Manipulation of nuclear spins in GaAs using a half-metallic spin source of Co<inf>2</inf>MnSi

Abstract

Nuclear spins in semiconductors are an ideal system for implementing quantum bits (qubits) for quantum computation because of an extremely long coherence time. Dynamic nuclear polarization (DNP) through hyperfine interaction with electron spins and control of nuclear spin states by nuclear magnetic resonance (NMR) in semiconductors provide basic technologies for implementing nuclear-spin based qubits.

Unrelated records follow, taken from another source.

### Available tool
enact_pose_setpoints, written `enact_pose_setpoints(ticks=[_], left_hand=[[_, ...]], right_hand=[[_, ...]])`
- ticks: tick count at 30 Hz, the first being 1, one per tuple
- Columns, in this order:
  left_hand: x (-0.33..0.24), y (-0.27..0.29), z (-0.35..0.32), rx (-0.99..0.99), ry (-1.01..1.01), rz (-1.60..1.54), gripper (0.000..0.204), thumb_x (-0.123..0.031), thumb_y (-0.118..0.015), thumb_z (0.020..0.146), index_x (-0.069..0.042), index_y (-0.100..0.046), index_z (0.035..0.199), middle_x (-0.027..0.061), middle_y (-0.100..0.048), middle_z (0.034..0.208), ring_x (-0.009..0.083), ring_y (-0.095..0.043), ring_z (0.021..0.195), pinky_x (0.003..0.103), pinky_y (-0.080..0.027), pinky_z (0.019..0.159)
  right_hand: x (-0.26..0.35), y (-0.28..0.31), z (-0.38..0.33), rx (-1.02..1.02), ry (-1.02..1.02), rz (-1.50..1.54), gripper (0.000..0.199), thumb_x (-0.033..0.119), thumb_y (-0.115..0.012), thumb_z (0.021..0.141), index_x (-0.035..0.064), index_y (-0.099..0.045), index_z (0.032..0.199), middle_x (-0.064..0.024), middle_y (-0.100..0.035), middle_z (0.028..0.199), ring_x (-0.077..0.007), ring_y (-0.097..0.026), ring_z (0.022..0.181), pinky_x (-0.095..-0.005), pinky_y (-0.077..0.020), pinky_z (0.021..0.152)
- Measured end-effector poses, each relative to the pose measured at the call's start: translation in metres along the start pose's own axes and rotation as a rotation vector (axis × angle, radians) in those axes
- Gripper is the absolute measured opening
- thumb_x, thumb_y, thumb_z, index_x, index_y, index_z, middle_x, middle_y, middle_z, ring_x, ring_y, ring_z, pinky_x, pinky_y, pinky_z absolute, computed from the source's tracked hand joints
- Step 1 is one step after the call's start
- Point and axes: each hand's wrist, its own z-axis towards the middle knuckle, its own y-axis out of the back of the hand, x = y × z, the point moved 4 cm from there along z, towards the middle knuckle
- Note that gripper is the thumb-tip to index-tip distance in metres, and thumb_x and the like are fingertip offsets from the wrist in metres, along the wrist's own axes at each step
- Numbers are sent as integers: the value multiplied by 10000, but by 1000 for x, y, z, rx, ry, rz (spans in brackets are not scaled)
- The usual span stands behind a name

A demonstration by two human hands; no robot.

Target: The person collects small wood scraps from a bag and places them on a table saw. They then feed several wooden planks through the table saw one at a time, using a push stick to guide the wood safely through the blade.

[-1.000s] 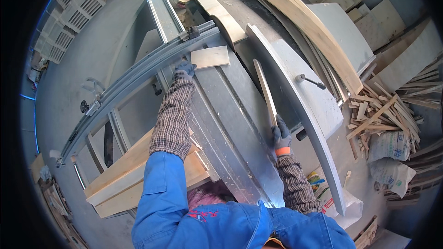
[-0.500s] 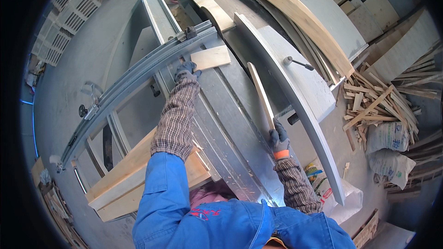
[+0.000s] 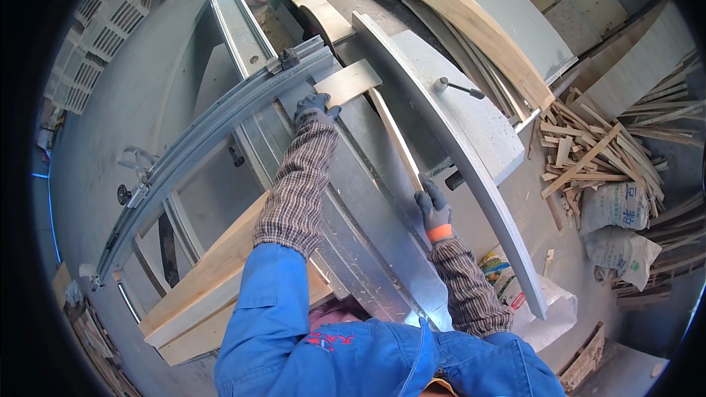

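My gloved left hand (image 3: 315, 108) grips the near left end of a short pale board (image 3: 349, 84), which lies on the metal saw table (image 3: 360, 198) near the far end of the crosscut fence. In my gloved right hand (image 3: 434, 208) is the near end of a narrow wooden strip (image 3: 396, 136), the fingers closed round it. The strip points away from me, and its far tip reaches the right end of the board. Whether the two touch cannot be made out. No saw blade can be made out.
Left of the table runs the long crosscut fence (image 3: 209, 147); the curved-looking rip fence (image 3: 456, 165) borders the right, with a lever (image 3: 460, 88) beyond it. Long boards (image 3: 213, 279) rest at the near left. A pile of offcuts (image 3: 588, 151) and sacks (image 3: 618, 228) lie at right.
My left hand has shifted the short board to the right and turned it slightly, so its right end now meets the strip's far tip in view. My right hand still holds the strip.
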Motion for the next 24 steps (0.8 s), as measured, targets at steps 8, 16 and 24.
enact_pose_setpoints(ticks=[8,16,24], left_hand=[[-11,-26,53,-102,-35,1,481,-381,-695,934,-241,-594,1383,69,-607,1387,264,-582,1267,396,-487,1077],[-8,-21,59,-204,-172,-61,439,-369,-673,939,-172,-646,1331,123,-630,1332,287,-602,1229,399,-487,1069],[-4,-19,75,-194,-138,-70,452,-386,-700,916,-173,-663,1313,100,-634,1330,275,-591,1230,405,-460,1097]], right_hand=[[-3,-13,49,-79,141,8,444,195,-582,1003,78,-566,1430,-33,-659,1146,-102,-602,957,-262,-498,885],[-11,-21,66,-96,130,12,451,178,-588,986,69,-571,1423,-30,-631,1246,-99,-579,966,-259,-485,893],[-3,-28,75,-97,134,-34,451,170,-586,981,65,-575,1420,-47,-624,1302,-118,-590,1013,-268,-481,919]])
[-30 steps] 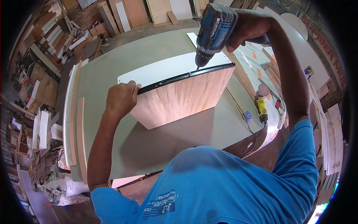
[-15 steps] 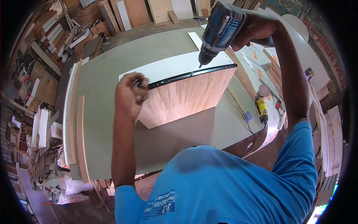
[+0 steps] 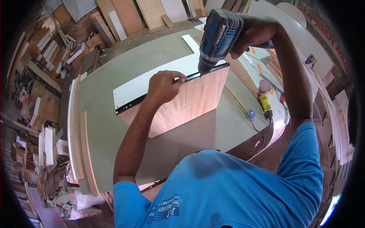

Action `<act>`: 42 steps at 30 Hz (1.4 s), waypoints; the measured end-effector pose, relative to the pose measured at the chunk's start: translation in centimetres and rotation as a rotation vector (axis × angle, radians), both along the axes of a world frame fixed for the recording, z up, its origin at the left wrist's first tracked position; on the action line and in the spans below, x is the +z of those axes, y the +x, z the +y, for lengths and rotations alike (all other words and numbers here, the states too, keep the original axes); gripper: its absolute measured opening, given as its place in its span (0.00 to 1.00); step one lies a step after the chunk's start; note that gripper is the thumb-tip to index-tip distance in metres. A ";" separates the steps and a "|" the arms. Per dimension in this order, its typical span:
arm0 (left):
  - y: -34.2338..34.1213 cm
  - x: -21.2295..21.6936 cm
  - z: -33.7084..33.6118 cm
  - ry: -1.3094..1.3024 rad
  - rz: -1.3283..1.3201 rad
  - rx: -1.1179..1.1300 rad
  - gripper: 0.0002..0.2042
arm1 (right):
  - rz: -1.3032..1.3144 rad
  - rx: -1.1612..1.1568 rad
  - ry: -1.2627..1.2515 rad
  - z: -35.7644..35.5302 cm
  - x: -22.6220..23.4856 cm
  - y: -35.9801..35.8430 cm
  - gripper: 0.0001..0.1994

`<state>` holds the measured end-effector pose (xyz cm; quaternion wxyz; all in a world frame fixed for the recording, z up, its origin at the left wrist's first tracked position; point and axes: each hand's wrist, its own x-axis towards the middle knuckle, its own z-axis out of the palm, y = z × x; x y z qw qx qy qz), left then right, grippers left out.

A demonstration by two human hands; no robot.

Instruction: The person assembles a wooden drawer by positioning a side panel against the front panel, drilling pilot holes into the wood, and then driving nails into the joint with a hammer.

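A cordless drill (image 3: 220, 36) is gripped in my right hand (image 3: 255, 36), its chuck pointing down. The drill's tip meets the black drawer slide (image 3: 133, 102), or hovers just over it; I cannot tell which. That slide runs along the upper edge of a box-like piece with a wood-grain panel (image 3: 182, 104) facing me and a white panel (image 3: 148, 78) behind. My left hand (image 3: 165, 86) is closed in a pinch at the slide, left of the drill tip. Whatever its fingers may hold is hidden.
The piece stands on a large grey-green worktable (image 3: 114, 152). To its right lie a blue tape measure (image 3: 251, 114) with its tape drawn out and a yellow sander (image 3: 265, 102) with a cord. Wood strips (image 3: 88, 152) line the left edge. Boards (image 3: 144, 15) lean at the back.
My left hand has moved right along the slide, uncovering its left end. The drill has come down and slightly left onto or close to the slide. The whole view has shifted a little.
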<state>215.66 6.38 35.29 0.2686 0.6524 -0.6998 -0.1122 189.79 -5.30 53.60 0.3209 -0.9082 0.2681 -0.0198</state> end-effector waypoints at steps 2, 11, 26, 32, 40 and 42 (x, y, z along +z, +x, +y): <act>0.2 0.2 -0.3 -0.083 0.039 -0.006 0.09 | 0.040 -0.023 0.000 -0.1 0.3 -0.4 0.25; -0.2 1.3 -0.7 -0.132 -0.266 -0.135 0.03 | 0.033 -0.093 -0.005 -0.9 0.1 -3.2 0.23; -1.2 1.2 -3.2 -0.034 -0.571 -0.161 0.08 | 0.044 -0.142 -0.065 -2.0 -0.1 -6.9 0.26; -1.0 1.8 -1.1 -0.123 -0.528 -0.227 0.05 | -0.083 -0.201 0.057 -1.8 -0.8 -7.2 0.29; 0.3 2.0 -1.1 -0.055 -0.462 -0.192 0.03 | -0.131 -0.187 0.145 -2.3 -1.1 -7.3 0.40; 0.6 1.9 -1.1 -0.112 -0.449 -0.245 0.03 | -0.132 -0.201 0.158 -1.7 -0.8 -7.2 0.41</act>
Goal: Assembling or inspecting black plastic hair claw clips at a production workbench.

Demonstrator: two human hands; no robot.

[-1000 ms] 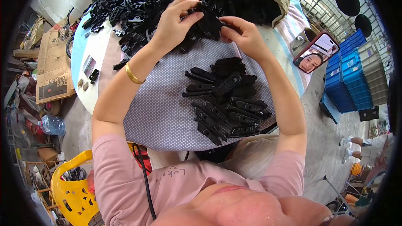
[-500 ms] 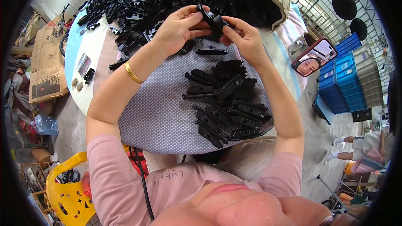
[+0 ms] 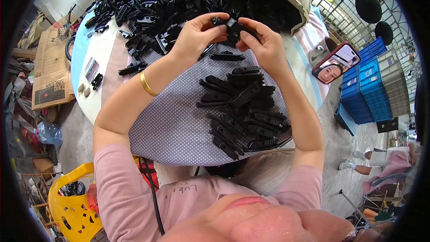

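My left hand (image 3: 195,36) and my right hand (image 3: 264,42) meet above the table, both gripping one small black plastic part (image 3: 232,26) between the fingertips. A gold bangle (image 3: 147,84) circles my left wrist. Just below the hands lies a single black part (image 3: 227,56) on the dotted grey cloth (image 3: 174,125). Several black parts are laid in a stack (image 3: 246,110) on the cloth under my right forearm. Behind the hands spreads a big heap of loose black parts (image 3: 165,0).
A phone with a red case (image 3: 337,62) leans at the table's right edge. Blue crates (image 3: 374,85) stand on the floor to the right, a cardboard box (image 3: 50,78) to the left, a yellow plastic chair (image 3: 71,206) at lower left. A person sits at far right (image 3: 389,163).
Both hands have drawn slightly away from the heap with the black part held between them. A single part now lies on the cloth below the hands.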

A half-metallic ferromagnet could be considered an excellent candidate for a spin source for efficient DNP because it provides complete spin polarization at the Fermi level. In previous studies, we demonstrated high tunneling magnetoresistance ratios of up to 1995% at 4.2 K and up to 354% at 290 K in magnetic tunnel junctions (MTJs) having Mn-rich Co 2 MnSi (CMS) electrodes [1], and 2610% at 4.2 K and 429% at 290 K in Mn-rich Co 2 (Mn, Fe)Si MTJs [2]. Furthermore, we have achieved efficient spin injection from Mn-rich CMS into GaAs via an ultra-thin CoFe insertion layer, resulting in electron spin polarization of up to 52% in GaAs at 4.2 K [3]. This value is more than one order of magnitude higher than those obtained for a Fe electrode or a CoFe electrode [4].